EXERCISE DESCRIPTION -
Could you return each line below without altering a word?

DATA BELOW -
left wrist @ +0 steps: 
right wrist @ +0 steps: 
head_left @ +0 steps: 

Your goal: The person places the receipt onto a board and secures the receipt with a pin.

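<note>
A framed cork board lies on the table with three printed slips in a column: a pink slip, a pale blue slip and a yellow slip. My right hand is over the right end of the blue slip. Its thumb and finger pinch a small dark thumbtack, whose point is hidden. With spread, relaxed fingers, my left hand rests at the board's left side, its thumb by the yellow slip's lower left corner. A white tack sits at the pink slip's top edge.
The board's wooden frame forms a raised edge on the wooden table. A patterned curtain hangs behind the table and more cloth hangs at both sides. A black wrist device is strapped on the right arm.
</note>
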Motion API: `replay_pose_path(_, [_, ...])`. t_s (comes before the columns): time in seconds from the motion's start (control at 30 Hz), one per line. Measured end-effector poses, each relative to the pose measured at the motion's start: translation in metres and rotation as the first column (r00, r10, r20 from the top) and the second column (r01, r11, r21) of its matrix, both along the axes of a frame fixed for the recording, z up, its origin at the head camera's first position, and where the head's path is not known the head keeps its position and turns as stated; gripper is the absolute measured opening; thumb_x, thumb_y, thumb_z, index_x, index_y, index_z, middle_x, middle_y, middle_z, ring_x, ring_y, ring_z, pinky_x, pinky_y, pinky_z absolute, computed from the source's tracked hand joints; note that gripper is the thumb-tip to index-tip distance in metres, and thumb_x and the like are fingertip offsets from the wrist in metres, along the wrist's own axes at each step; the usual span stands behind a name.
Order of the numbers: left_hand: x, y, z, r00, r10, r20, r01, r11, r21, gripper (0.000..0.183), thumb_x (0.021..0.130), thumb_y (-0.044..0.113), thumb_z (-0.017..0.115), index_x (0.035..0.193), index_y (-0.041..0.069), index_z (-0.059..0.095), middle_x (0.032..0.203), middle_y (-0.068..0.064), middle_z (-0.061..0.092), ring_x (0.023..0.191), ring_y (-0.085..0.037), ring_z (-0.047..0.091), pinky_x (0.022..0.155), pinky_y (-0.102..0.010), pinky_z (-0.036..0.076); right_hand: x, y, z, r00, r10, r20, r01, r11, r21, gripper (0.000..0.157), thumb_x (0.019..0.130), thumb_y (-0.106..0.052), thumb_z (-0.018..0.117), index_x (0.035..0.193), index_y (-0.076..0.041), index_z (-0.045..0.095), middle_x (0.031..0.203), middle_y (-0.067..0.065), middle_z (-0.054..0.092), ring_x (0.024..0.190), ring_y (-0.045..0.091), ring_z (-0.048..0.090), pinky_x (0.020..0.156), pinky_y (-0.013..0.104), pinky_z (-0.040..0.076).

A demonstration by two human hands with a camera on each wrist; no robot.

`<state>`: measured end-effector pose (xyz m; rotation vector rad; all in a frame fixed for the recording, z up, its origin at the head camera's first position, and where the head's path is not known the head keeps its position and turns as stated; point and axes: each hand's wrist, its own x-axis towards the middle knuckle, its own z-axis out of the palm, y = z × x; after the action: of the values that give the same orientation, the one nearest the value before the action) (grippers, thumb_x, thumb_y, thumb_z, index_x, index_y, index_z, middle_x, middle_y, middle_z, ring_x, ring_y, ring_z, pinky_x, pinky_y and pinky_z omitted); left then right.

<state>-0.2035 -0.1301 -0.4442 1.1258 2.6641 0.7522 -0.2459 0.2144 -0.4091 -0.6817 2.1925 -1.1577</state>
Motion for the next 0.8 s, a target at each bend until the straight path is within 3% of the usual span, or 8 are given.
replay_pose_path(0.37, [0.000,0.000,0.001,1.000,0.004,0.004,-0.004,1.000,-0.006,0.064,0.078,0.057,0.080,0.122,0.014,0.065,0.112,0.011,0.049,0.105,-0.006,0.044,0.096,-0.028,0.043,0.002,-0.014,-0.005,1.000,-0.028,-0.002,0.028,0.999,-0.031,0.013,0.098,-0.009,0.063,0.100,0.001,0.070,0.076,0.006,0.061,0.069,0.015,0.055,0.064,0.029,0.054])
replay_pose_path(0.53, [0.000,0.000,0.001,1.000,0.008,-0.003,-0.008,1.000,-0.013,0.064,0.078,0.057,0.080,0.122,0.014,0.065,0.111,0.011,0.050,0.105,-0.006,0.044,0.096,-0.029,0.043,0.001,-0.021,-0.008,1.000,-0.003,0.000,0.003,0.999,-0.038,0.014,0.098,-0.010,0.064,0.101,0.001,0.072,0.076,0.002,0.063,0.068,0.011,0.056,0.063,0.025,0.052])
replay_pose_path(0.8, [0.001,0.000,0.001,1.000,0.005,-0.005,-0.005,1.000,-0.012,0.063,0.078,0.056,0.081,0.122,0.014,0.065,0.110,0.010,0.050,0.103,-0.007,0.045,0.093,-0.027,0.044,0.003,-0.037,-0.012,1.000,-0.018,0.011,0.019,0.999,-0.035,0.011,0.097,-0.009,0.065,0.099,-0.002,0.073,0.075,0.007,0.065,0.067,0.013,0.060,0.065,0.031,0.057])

ANSWER SECTION -
left wrist @ +0 steps: 
right wrist @ +0 steps: 
head_left @ +0 steps: 

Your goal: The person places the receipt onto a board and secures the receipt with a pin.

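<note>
A framed cork board lies on the table with three printed slips in a column: a pink slip, a pale blue slip and a yellow slip. My right hand is over the right end of the blue slip. Its thumb and finger pinch a small dark thumbtack, whose point is hidden. With spread, relaxed fingers, my left hand rests at the board's left side, its thumb by the yellow slip's lower left corner. A white tack sits at the pink slip's top edge.
The board's wooden frame forms a raised edge on the wooden table. A patterned curtain hangs behind the table and more cloth hangs at both sides. A black wrist device is strapped on the right arm.
</note>
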Motion API: `replay_pose_path(_, [_, ...])`. t_s (comes before the columns): time in seconds from the motion's start (control at 30 Hz), one per line. Measured end-effector poses, each relative to the pose measured at the motion's start: translation in metres and rotation as the first column (r00, r10, r20 from the top) and the second column (r01, r11, r21) of its matrix, both along the axes of a frame fixed for the recording, z up, its origin at the head camera's first position, and where the head's path is not known the head keeps its position and turns as stated; gripper is the absolute measured opening; thumb_x, thumb_y, thumb_z, index_x, index_y, index_z, middle_x, middle_y, middle_z, ring_x, ring_y, ring_z, pinky_x, pinky_y, pinky_z absolute, computed from the source's tracked hand joints; note that gripper is the thumb-tip to index-tip distance in metres, and thumb_x and the like are fingertip offsets from the wrist in metres, along the wrist's own axes at each step; the usual span stands behind a name.
Order of the numbers: left_hand: x, y, z, r00, r10, r20, r01, r11, r21, gripper (0.000..0.183), thumb_x (0.021..0.130), thumb_y (-0.044..0.113), thumb_z (-0.017..0.115), index_x (0.035..0.193), index_y (-0.041..0.069), index_z (-0.059..0.095), middle_x (0.032..0.203), middle_y (-0.068..0.064), middle_z (-0.061..0.092), ring_x (0.023..0.191), ring_y (-0.085..0.037), ring_z (-0.047..0.091), pinky_x (0.022..0.155), pinky_y (-0.102..0.010), pinky_z (-0.036..0.076); right_hand: x, y, z, r00, r10, r20, r01, r11, r21, gripper (0.000..0.157), thumb_x (0.019..0.130), thumb_y (-0.106..0.052), thumb_z (-0.018..0.117), index_x (0.035..0.193), index_y (-0.076..0.041), index_z (-0.045..0.095), middle_x (0.031..0.203), middle_y (-0.067..0.065), middle_z (-0.054..0.092), ring_x (0.024..0.190), ring_y (-0.045..0.091), ring_z (-0.048..0.090), pinky_x (0.020..0.156), pinky_y (-0.013..0.104), pinky_z (-0.040..0.076).

A demonstration by two human hands with a camera on each wrist; no robot.

`<state>`: measured end-effector pose (xyz m; rotation vector rad; all in a frame fixed for the recording, z up, its origin at the head camera's first position, and where the head's path is not known the head keeps its position and turns as stated; point and axes: each hand's wrist, its own x-axis towards the middle knuckle, its own z-axis out of the palm, y = z × x; after the action: of the values that give the same orientation, the one nearest the value before the action) (grippers, thumb_x, thumb_y, thumb_z, index_x, index_y, index_z, middle_x, middle_y, middle_z, ring_x, ring_y, ring_z, pinky_x, pinky_y and pinky_z omitted); left then right.

<state>-0.2035 -0.1301 -0.4442 1.1258 2.6641 0.7522 -0.2459 0.2144 -0.4091 -0.6817 2.1925 -1.1577</state>
Motion for the next 0.8 s, a target at each bend until the straight path is within 3% of the usual span, or 8 are given.
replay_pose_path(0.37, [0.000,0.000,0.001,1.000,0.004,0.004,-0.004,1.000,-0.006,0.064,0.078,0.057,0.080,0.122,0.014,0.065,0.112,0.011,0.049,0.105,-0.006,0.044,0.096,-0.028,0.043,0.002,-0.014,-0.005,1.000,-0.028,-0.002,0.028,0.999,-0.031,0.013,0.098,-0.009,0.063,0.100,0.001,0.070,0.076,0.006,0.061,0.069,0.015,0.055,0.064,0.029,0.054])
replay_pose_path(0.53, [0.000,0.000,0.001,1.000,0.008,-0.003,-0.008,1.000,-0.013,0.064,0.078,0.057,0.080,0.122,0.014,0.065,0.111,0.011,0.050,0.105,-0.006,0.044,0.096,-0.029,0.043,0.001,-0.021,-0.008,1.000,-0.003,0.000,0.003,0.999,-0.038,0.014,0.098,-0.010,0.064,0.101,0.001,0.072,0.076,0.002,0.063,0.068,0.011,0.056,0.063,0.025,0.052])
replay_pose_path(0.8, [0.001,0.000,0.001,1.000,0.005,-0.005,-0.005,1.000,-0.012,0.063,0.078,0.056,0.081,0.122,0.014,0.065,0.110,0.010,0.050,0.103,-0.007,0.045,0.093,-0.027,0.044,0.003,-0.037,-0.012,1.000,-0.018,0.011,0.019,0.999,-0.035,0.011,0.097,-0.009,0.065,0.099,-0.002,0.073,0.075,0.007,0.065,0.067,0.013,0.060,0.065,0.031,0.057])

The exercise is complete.